The car that slowed down was travelling the other direction. There's no indication the two cars travelling the same direction slowed down.

Why wouldn't Krikorian, a former LA Times reporter, want to not break the biggest story ever, proving Hastings was driving 35MPH? His investigation also contradicted other things Miss Dvorak claimed- http://krikorianwrites.com/blog/2013/7/24/michael-hastings-i...

EDIT: I did a rough estimate of the professor's math. The pizza shop to the impact is about 200'. Looking closer, it appears it takes Hastings 2.5 to 3 seconds to travel that distance. So if the video surveillance is played at real time, Hastings was travelling between 45MPH and 55MPH? To be 35MPH, the time would have to be about 3.8 seconds.

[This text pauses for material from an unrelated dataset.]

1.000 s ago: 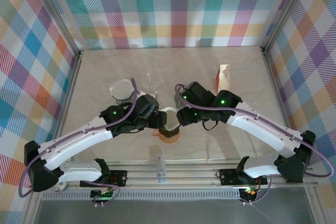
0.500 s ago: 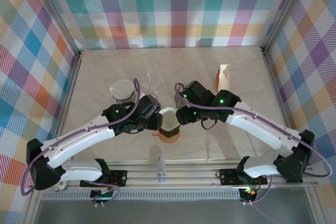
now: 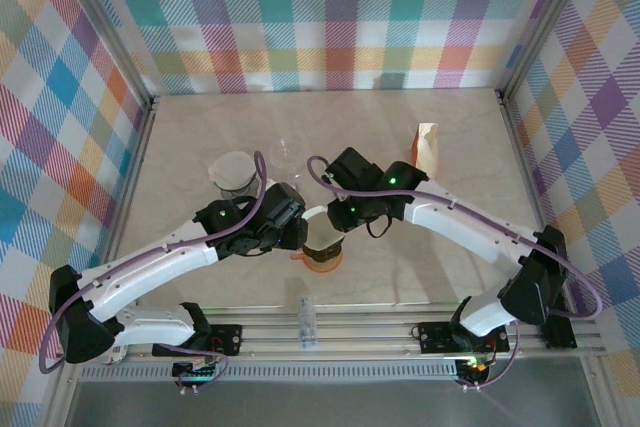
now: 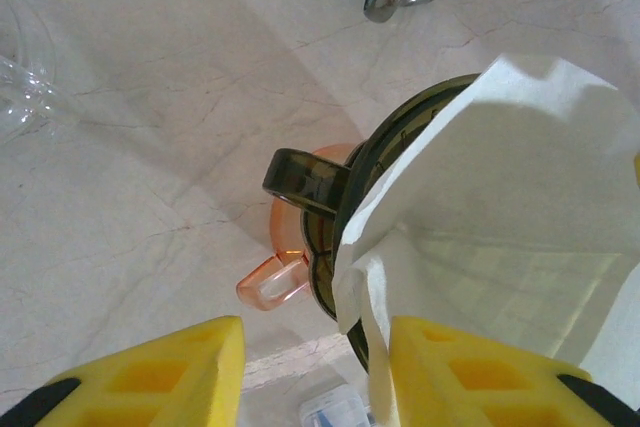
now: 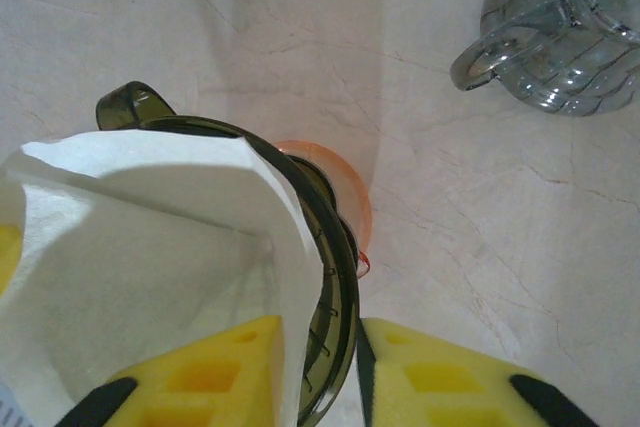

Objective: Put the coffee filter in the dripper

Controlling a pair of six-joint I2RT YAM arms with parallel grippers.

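Right gripper (image 5: 318, 372) now tight on dripper (image 5: 332, 247)

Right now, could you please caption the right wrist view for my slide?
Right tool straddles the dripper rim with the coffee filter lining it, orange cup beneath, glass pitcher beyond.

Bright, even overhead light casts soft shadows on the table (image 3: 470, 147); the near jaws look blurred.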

Sure someone could do a more accurate estimate but it seems very unlikely that he was going 80MPH assuming the video surveillance is not delayed. It'd be interesting to get accurate measurements and use some video analysis to get a real answer.

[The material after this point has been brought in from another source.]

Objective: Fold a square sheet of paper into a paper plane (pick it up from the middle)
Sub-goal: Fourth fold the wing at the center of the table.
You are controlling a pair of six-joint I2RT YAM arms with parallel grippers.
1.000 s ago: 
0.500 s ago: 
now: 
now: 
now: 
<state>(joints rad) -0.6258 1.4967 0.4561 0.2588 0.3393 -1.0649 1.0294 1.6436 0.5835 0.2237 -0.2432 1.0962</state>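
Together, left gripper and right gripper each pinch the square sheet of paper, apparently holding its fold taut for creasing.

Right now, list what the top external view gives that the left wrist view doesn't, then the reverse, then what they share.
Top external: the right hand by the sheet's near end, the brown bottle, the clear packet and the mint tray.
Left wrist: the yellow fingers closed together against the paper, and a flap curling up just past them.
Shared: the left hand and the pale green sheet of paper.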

Fair points. I think it's good that we're focusing on the video, BTW.

>Why wouldn't Krikorian, a former LA Times reporter, want to not break the biggest story ever, proving Hastings was driving 35MPH?

I have no idea. Maybe because he's a former reporter? Some other reason? I don't know. But, I think it's good to keep focusing on verifying or refuting the numbers from the video.

>Hastings was travelling between 45MPH and 55MPH?

That's what I get.

>It'd be interesting to get accurate measurements and use some video analysis to get a real answer.

It would be good to have more precise numbers (distances, times, etc). But, even with rough (but reasonable) numbers, this takes us way under 80MPH and definitely the 100MPH that some have suggested.

But, doesn't it seem like such analysis should be part of the police investigation?